Hit@K (from which “Hit Rate” is calculated): this is a simpler yes/no metric that looks at whether any of the top-K recommended items were in the test set for a given user: \[ Hit@K = \max_{i=1..K} \begin{cases} 1, & r_i \in \mathcal{T}\\ 0, & \text{otherwise} \end{cases} \] The average of this metric across users is typically called “Hit Rate”.
RR@K (“reciprocal rank at k”, from which “MRR” or “mean reciprocal rank” is calculated): this metric only looks at the rank of the first recommended item that is in the test set, and outputs its inverse: \[ RR@K = \max_{i=1..K} \frac{1}{i} \:\:\:\text{s.t.}\:\:\: r_i \in \mathcal{T} \] The average of this metric across users is typically called “Mean Reciprocal Rank”.
ROC AUC (“area under the receiver-operating characteristic curve”): see the Wikipedia entry for details.

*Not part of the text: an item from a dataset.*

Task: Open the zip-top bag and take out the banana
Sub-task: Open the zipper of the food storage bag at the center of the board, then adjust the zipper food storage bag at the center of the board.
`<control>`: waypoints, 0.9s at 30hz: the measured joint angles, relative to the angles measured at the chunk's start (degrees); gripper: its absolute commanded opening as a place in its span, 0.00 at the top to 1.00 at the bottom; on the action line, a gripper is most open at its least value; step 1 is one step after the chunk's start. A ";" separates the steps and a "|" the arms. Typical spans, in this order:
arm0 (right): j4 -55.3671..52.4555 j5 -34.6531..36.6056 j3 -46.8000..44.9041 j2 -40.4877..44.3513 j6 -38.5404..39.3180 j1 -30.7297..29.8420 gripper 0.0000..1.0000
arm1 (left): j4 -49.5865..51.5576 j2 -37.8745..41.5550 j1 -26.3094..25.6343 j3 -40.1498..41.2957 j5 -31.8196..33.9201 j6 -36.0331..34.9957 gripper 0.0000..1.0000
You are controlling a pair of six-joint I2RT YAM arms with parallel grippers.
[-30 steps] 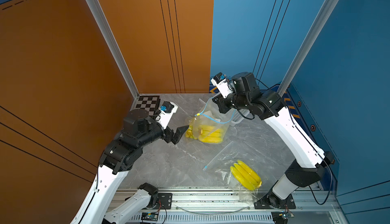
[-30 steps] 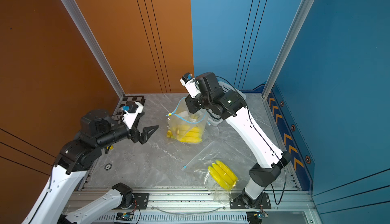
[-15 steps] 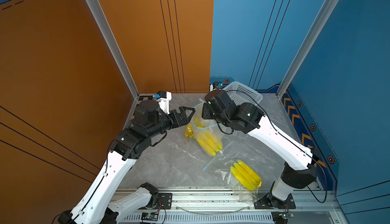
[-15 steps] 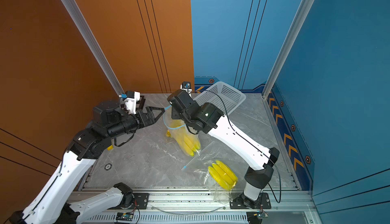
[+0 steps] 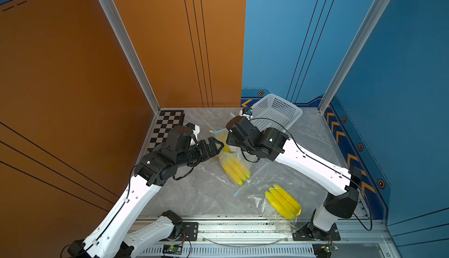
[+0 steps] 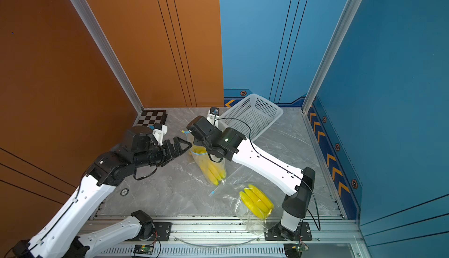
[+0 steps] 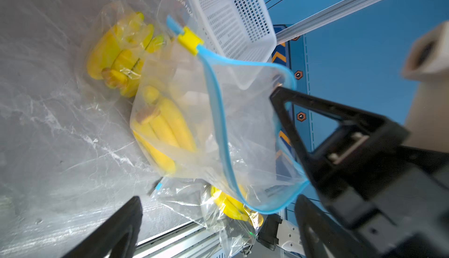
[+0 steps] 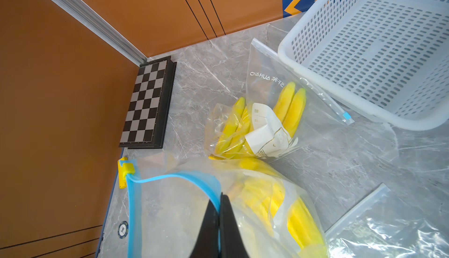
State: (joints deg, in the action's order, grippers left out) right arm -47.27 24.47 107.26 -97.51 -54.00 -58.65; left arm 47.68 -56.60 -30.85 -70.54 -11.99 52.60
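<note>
Now, view by view. In both top views the bag (image 5: 244, 165) hangs from the right gripper (image 5: 229, 145), its lower end seemingly resting on the table (image 5: 194, 196); how those jaws stand is hidden here. The banana (image 5: 234, 171) lies inside, long axis slanting from the mouth down toward the front rail (image 5: 243, 222). Your left gripper (image 5: 217, 146), jaws spread wide and empty, stands just beside the mouth, pointing at it from the side of the orange wall (image 5: 73, 99). It is the nearer arm, and the only free one.

Left wrist view: the blue rim (image 7: 217, 113) gapes toward you, with the slider (image 7: 190, 40) parked at one end. The banana (image 7: 170, 128) lies past that rim, seen through the bag's wall. The left gripper's fingers (image 7: 116, 230) flank the opening; whether one touches the rim you cannot tell. The right gripper (image 7: 279, 94) pinches the rim's far side.

Right wrist view: the right gripper (image 8: 220, 204) is clamped on the rim (image 8: 170, 176), and the banana (image 8: 298, 220) lies just beyond it, inside the bag. Judging from this, your reach runs in through the mouth along the bunch's axis, and it falls to the left arm.
</note>
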 measured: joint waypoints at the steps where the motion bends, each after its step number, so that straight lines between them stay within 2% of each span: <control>1: 0.39 0.02 -0.46 0.48 -0.24 -0.20 1.00 | 0.42 -0.09 -0.09 0.72 0.09 0.20 0.02; 4: 1.49 0.02 -2.23 2.14 -0.76 -0.44 1.00 | 1.29 -0.98 -0.37 1.66 0.63 0.74 0.12; 10: 3.15 -0.28 -7.58 6.19 -1.18 0.04 1.00 | 1.18 -3.02 -0.68 1.81 1.31 0.92 0.75; 12: 3.48 -1.18 -11.30 8.76 -1.38 1.60 1.00 | 0.70 -4.00 -0.79 1.81 1.25 0.72 0.90; 15: 4.04 -3.76 -17.53 13.51 -1.40 5.51 1.00 | 0.07 -6.73 -1.73 0.66 0.83 -0.26 0.96; 19: 3.98 -9.29 -25.11 20.50 -0.46 11.91 1.00 | -1.07 -12.33 -3.78 -4.90 -1.03 -1.99 0.97; 20: 3.80 -11.19 -26.53 22.14 0.17 13.55 0.97 | -1.25 -13.60 -4.15 -6.56 -1.75 -2.43 0.97; 23: 3.32 -16.85 -27.96 25.53 2.89 17.20 0.67 | -1.64 -17.14 -5.73 -11.13 -3.52 -3.72 0.97; 24: 3.19 -18.10 -27.91 26.38 3.96 17.84 0.60 | -1.70 -18.40 -6.43 -12.46 -3.89 -4.09 0.97; 27: 0.31 -21.42 -24.41 27.56 6.71 18.12 0.57 | -1.79 -22.27 -8.79 -15.69 -4.76 -5.22 0.97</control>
State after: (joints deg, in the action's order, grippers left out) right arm -46.96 3.05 82.85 -69.95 -47.29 -40.53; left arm 45.89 -78.87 -39.64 -86.24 -16.75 47.37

While the metrics above only looked at the top-K recommended items, this metric looks at the full ranking of items instead, and produces a standardized number between zero and one in which 0.5 denotes random predictions.

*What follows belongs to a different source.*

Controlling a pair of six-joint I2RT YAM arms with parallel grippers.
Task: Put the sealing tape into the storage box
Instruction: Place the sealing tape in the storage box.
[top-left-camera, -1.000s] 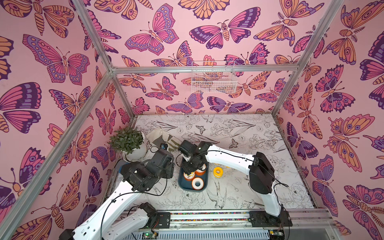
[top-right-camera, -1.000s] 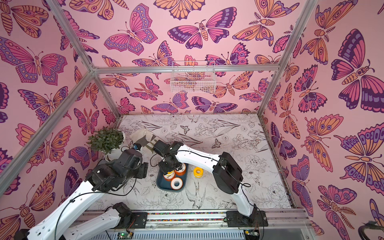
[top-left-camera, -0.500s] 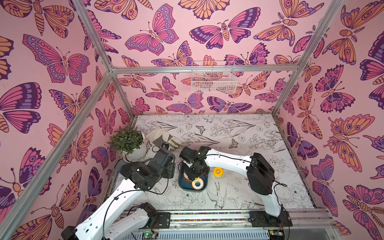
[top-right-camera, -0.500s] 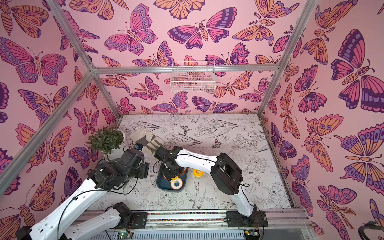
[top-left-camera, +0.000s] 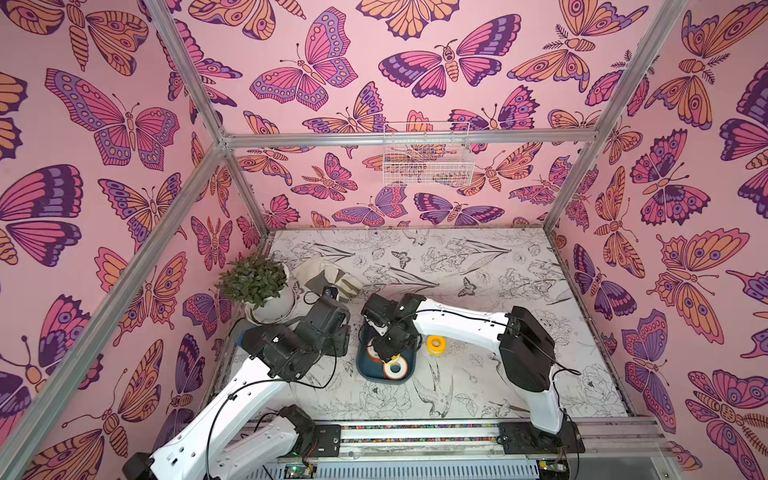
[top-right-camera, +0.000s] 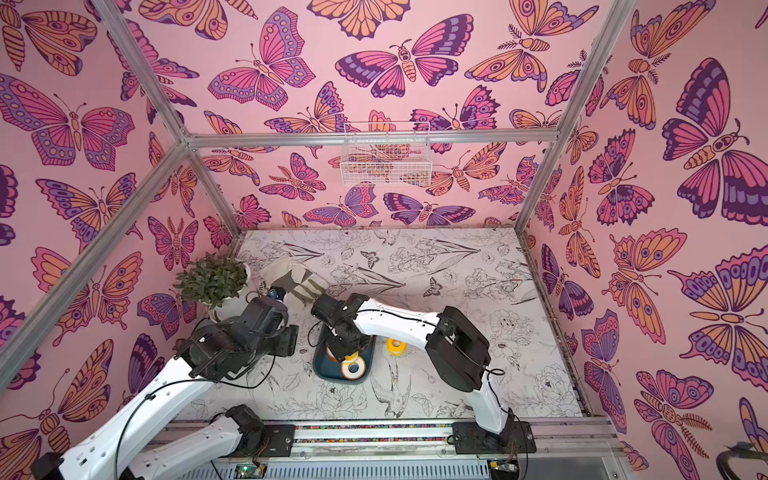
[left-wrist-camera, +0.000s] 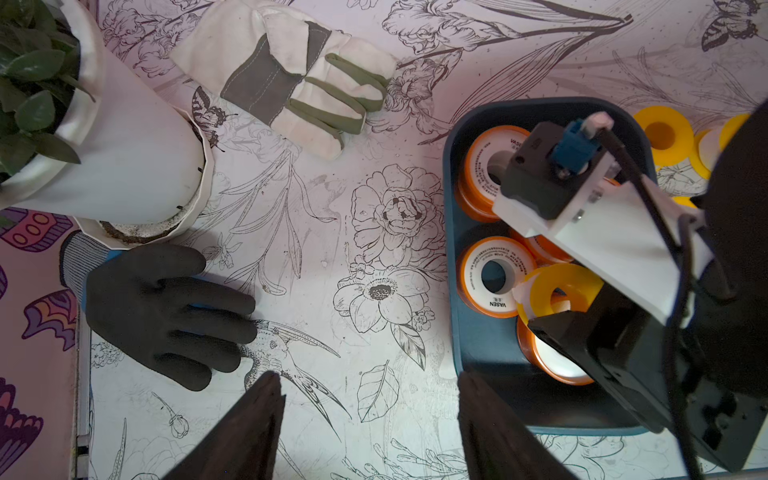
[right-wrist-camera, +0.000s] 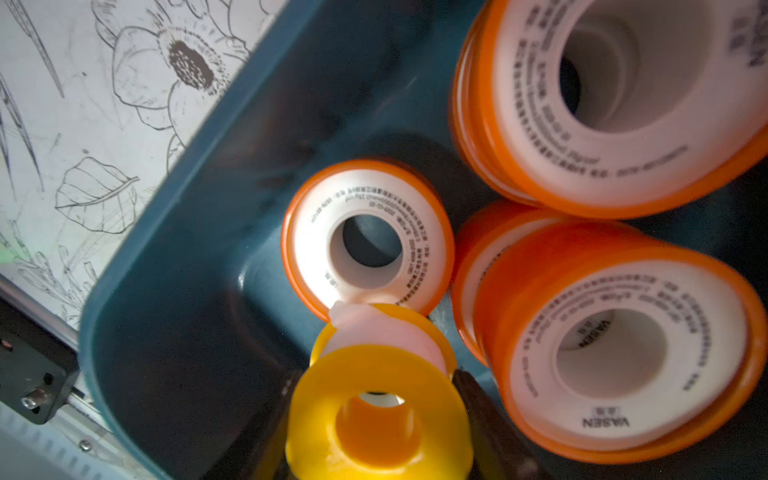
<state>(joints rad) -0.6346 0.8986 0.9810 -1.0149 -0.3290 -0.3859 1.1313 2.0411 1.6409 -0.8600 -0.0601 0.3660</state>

PR AUC (“area under the precision-recall curve”): while ROC AUC provides an overview of the overall ranking, one is typically only interested in how well it retrieves test items within top ranks, and for this the area under the precision-recall curve can do a better job at judging rankings, albeit the metric itself is not standardized and its minimum does not go as low as zero.
The metric is calculated using the fast but not-so-precise rectangular method, whose formula corresponds to the AP@K metric with K=N. Some papers and libraries call this the average of this metric the “MAP” or “Mean Average Precision” instead (without the “@K”).
(For more details about the metrics, see the package documentation: ?calc.reco.metrics)
NOT covered by this package:
Metrics that look at the rareness of the items recommended (to evaluate so-called “serendipity”).
Metrics that look at “discoverability”.
Metrics that take into account the diversity of the ranked lists.
Now a practical example using the library cmfrec and the MovieLens100K data, taken from the recommenderlab package.
Note that this is an explicit-feedback dataset about movie ratings. Here it will be converted to implicit-feedback by setting movies with a rating of 4 and 5 stars as the positive (observed) data, while the others will be set as negative (unobserved).
This section will load the MovieLens100K data and filter out observations with a rating of less than 4 stars in order to have something that resembles implicit feedback.
library(Matrix)
library(MatrixExtra)
library(data.table)
library(kableExtra)
library(recommenderlab)
library(cmfrec)
library(recometrics)
data(MovieLense)
X_raw <- MovieLense@data
### Converting it to implicit-feedback
X_implicit <- as.coo.matrix(filterSparse(X_raw, function(x) x >= 4))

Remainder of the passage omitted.